There are many ways to look at how technology relates to the body, although a common interpretation views the body as a natural form that has various technologies added to it. David Wills sees things differently.
“I say it makes more sense to consider the body, even as it were from the beginning, as a prosthesis. We have always been articulating with the technological; it’s always been a part of us in a sense,” Wills said.
That philosophy was the driving force for a series of three books that Wills started more than 20 years ago and that is now nearing completion. Prosthesis, Dorsality and Inanimation each approach Wills’ theory from a different perspective. The third, which will be completed this fall, analyzes a series of non-scientific examples in which the term “life” is often used to refer to something that is not organic. Themes that Wills touches on in the book include autobiographical writing, love and war.

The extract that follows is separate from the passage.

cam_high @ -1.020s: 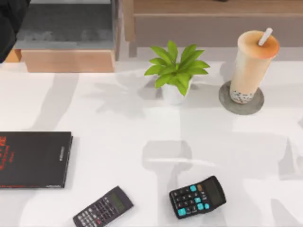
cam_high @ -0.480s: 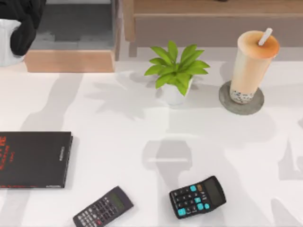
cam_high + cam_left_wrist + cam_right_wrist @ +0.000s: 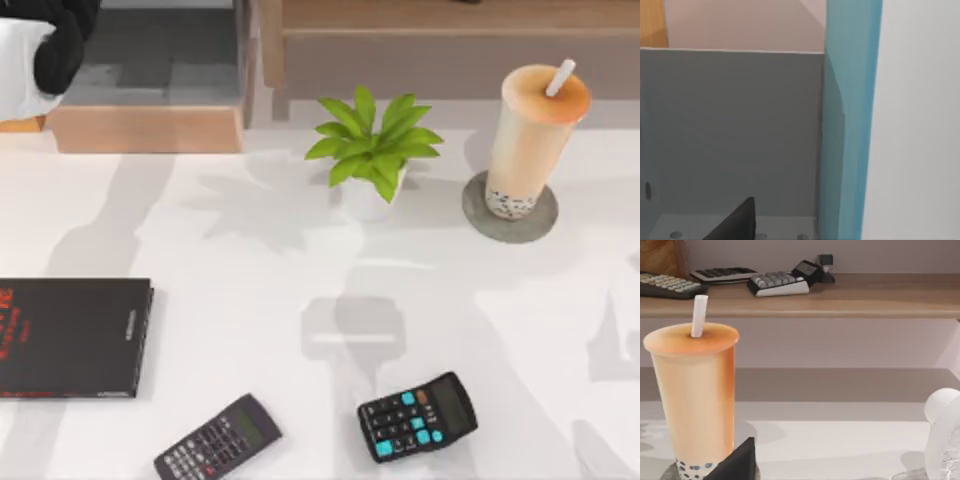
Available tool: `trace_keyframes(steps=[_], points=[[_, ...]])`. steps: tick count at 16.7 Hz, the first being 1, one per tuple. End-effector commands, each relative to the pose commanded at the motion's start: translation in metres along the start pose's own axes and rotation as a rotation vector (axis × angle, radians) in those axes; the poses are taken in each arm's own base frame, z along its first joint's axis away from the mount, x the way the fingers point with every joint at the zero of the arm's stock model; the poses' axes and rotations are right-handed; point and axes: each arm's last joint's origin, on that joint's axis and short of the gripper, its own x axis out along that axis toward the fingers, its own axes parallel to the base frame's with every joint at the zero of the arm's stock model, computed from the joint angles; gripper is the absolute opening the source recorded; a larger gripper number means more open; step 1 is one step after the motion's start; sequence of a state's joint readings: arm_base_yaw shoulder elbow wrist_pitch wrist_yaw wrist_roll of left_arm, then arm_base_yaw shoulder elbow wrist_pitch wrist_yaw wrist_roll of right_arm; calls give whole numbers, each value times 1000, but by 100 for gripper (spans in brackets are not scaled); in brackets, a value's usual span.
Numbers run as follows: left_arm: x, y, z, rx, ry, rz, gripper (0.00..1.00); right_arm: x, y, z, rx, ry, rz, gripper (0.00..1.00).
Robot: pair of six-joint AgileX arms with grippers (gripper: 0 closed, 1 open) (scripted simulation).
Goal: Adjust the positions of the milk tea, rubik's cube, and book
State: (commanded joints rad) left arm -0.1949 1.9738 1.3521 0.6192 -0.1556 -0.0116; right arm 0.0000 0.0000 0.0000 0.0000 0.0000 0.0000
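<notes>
Our top view looks straight down on the bench; our right wrist view faces the milk tea closely, which both share.

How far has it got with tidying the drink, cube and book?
The milk tea already stands on its grey coaster, which looks done. In hand: the left arm is at the top view's far left corner, a teal-blue book upright before its camera. I can't judge the cube.
</notes>
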Motion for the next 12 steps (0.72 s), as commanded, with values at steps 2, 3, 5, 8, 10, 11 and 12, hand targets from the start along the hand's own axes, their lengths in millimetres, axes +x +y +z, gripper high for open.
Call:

“In war, in combat, there is a complicated relation between the soldier who is fighting with his body on the front but is doing it on behalf of the social and political body of the country he represents. I look at how his body gets extended in that way and how that creates a technologization of his body and an opening of spaces where life is extended or spent,” Wills said.
Wills cites the works of several 20th-century French philosophers in his work, the same scholars that drew him into the field while he was completing his doctorate at the Sorbonne in Paris in the 1970s. Hooked by the intellectual and artistic events of the emerging post-structuralist movement and the philosophers who were teaching in France at the time, Wills said he experienced an “intellectual excitement” that continues to fuel his work.
But none of those philosophers has held his interest quite like Jacques Derrida, whose work first caught Wills’ eye shortly after he completed his doctorate.
“What drew me to Derrida’s work was something in the writing itself, a type of freedom that I thought he gave himself, writing within the philosophical tradition, which has its own constraints and norms. He was very much challenging those norms, taking liberties and giving himself a freedom, which was an inspiration to me,” Wills said.
For the last several years, Wills has worked with a group of other scholars on the translation to English of more than 40 years’ worth of seminars that Derrida taught. It’s work that Wills doesn’t expect to be completed any time soon.
“We’re also working to train the next generation because this is something that is going to outlive us. Who knows if it ever gets to the end. It’s going to take a while,” Wills said.
That translation work led to a series of essays on the death penalty, inspired by a seminar that Derrida taught, that Wills is currently working on.
“I got interested in how the question of life that’s being brought to a close by means of the death penalty works again in paradoxical relations with technology,” Wills said.
In the essays, Wills touches on how the complexity of the technology used to put someone to death relates to the complexity of the judicial system that is employed to determine that person’s fate. Wills also writes a chapter on drone warfare, which he describes as “the most striking current exercise of the death penalty as practiced by America.”
Wills comes to Brown from the University at Albany, where he was a professor of both English and French. This semester, he is teaching a graduate class called “Stop, Love, Listen” that centers around the theme of the beating heart.
“It’s the idea that the heart stops every time it beats and can’t beat without stopping. Yet it is what provides the continuity to our existence. It’s the pump that keeps our blood flowing and the oxygen flowing through it, but it is in fact this stop-go mechanism,” Wills said.
Wills said he was attracted to Brown both for the comparative and theoretical work that is well-represented in the French department and, on a broader scale, for the growing emphasis the University has placed on the humanities in recent years.
“It was clear that in many institutions around the country there was a presumption that the humanities no longer had the place it used to have in the university. That seems not to be the case at Brown and, of course, that was something I agreed with totally. It seemed like an excellent opportunity and a very good time to be here.”